**WHAT YOU SHOULD DO**
Go over the material below and report every line that contains the word "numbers".
<<<<
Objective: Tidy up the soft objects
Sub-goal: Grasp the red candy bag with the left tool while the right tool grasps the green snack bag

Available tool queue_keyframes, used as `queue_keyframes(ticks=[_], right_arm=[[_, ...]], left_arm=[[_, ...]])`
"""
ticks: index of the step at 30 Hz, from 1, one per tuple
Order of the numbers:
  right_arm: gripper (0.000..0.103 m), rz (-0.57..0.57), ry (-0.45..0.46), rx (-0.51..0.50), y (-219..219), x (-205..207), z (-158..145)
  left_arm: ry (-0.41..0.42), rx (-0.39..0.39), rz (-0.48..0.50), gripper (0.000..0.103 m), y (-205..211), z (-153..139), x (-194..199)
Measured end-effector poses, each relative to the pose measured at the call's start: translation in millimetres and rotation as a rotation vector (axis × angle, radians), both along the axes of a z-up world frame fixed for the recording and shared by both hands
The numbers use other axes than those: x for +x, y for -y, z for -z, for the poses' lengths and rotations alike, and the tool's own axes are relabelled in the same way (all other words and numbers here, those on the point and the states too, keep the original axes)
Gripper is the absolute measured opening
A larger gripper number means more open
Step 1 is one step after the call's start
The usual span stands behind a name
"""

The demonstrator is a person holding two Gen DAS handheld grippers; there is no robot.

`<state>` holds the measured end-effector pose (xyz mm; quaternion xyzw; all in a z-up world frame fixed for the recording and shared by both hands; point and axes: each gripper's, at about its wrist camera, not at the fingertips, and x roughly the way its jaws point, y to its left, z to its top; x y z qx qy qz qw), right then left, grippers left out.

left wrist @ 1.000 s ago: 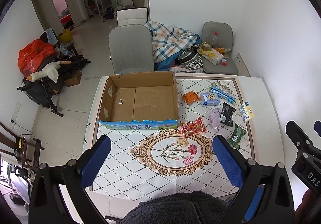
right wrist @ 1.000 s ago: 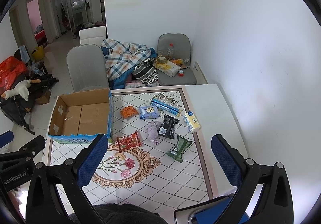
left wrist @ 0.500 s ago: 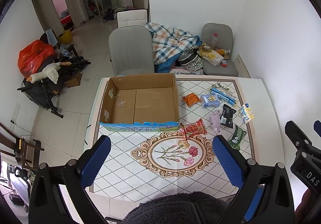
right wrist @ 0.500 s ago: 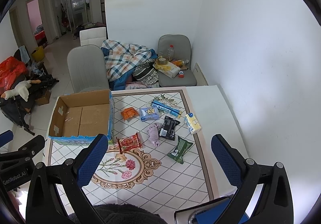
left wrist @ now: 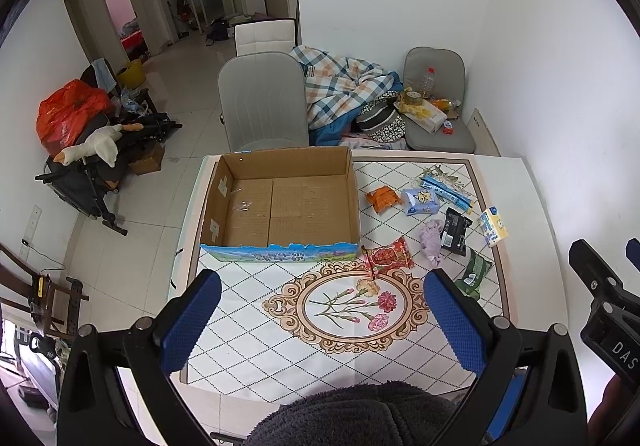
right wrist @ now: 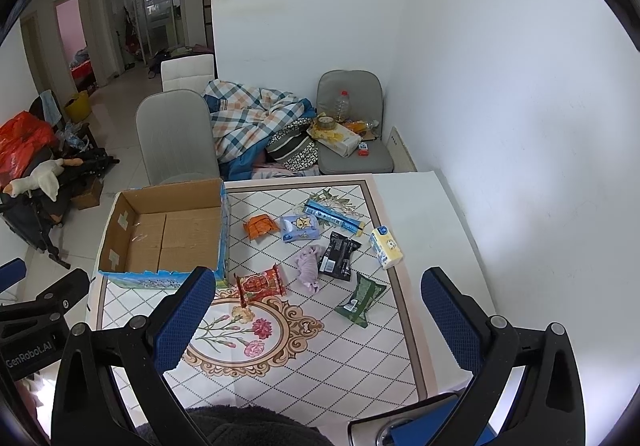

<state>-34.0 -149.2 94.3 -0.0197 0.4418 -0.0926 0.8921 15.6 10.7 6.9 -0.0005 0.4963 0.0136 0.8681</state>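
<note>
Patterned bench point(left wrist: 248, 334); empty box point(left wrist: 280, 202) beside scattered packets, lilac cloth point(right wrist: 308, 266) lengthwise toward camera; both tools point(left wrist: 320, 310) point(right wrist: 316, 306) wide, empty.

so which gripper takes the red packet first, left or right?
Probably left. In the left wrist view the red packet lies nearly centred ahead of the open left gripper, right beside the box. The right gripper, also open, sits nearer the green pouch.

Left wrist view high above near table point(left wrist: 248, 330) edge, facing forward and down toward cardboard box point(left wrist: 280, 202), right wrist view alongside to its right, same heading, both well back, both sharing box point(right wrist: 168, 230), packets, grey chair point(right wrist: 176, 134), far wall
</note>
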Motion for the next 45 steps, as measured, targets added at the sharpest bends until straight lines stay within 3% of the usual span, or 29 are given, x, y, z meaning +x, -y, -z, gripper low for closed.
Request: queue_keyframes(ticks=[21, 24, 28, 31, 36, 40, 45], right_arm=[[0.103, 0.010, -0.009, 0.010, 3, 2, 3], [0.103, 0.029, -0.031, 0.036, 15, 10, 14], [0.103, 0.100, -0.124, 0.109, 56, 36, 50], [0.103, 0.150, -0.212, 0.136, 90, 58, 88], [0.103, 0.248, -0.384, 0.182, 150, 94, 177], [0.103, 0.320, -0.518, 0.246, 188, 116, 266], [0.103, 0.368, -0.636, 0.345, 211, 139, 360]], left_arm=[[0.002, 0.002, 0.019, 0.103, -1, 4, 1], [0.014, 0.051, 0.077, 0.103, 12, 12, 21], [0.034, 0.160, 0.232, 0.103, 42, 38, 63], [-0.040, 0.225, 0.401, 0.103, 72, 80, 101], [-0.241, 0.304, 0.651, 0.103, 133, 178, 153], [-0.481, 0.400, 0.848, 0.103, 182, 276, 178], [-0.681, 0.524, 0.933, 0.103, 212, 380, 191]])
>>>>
**EXERCISE SOLUTION**
Order of the numbers:
The numbers use other axes than those: x for +x, y for -y, z for -z, for the poses' lengths and rotations alike, and the tool's own axes are relabelled in the same way (all other words and numbers here, those on the point and the states too, keep the original axes)

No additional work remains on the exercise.